The text [1] sets forth the rules and regulations for creating standardized descriptions of digital copies of old books and manuscripts which will be backed up on digital media in accordance with UNESCO' s Memory of the World programme. As the previous version also this proposal has been written on the basis of recommendations of the Memory of the World Sub-Committee on Technology.
The description of digitized manuscripts in [6] and [1] is developed so that it can be used in any WWW browser, for example NETSCAPE or MSIE. Digital copies can, at any time, be made available on Internet. For this reason, the extended HTML rules are used as a basis for creating the structured description of digital copies of manuscripts. The description, in accordance with the international SGML (ISO 8879) standard, contains information which could be later used for mass processing of data. Special search software can be applied to digital copies of old manuscripts. An example of such software is the ManuFret application that is developed by the Albertina icome Praha Ltd. and which allows the user not only to look through, magnify, reduce, and print pictures of individual pages of a manuscript, but also to search HTML texts with a large possibility for entering a query.
According to the proposal in [1], a digital copy of a manuscript is composed from pictures of individual pages (in [1] marked as data) and a structured HTML description (in [1] it is spoken more exactly about metadata, DOBM, DOBMENT and MNSXDEF.INF files). The goal of this method, which is for example being used in the Czech National Library, is to find the easiest, quickest, and safest method of producing a digital copy of a manuscript.
This method of forming digital copies of a manuscript:
The process of converting a description of a manuscript into the extended HTML format is gradually realized through the use of two programs - GENTEMP and GENHTML.
The GENHTML program generates HTML documents (appropriate to [1]) from the text file input which is written according to simple rules. The person who is preparing the descriptions of the manuscripts does not necessarily have to work directly with the format defined in [1] or with the HTML language.
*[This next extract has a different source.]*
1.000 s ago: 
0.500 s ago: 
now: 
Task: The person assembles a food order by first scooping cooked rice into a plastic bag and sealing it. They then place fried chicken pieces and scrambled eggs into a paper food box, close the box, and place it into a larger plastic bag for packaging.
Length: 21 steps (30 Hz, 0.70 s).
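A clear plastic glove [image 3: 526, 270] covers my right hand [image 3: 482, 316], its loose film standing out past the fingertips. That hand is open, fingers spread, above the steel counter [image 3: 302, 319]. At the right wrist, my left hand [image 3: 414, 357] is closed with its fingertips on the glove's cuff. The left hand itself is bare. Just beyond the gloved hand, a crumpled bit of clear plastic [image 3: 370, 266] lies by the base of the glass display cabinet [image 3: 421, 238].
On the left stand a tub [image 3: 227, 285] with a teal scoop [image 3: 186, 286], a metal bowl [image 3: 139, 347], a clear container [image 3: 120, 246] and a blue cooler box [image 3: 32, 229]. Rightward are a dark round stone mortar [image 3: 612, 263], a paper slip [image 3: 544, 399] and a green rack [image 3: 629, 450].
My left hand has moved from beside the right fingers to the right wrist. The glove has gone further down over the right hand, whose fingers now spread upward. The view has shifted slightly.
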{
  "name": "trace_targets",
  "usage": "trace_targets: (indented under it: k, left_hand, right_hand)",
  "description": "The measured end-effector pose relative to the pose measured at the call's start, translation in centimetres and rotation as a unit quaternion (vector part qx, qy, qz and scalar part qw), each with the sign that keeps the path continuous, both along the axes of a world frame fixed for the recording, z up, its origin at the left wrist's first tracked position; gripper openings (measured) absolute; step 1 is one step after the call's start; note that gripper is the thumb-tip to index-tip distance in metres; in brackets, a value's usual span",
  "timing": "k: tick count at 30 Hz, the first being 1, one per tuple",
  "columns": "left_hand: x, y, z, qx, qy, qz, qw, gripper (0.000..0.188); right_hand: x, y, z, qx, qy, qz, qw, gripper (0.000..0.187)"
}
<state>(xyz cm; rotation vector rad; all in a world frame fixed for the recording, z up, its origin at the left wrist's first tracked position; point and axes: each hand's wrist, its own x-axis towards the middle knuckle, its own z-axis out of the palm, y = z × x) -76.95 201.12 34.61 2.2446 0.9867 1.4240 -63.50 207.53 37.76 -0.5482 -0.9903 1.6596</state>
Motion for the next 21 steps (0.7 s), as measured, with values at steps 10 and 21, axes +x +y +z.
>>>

The GENTEMP program speeds up the preparation of the text file input for the GENHTML program. It is a very simple application which, on the basis of several entered parameters, creates a text file with the prescribed structure and with numbers of the individual sheets or pages of the manuscript. We will call the product produced from the GENTEMP program a template.
With the use of both programs, the preparation of the structured HTML description is as follows:
The method of creating digital copies of manuscripts with the help of the GENTEMP and GENHTML programs is depicted in Figure no. 1.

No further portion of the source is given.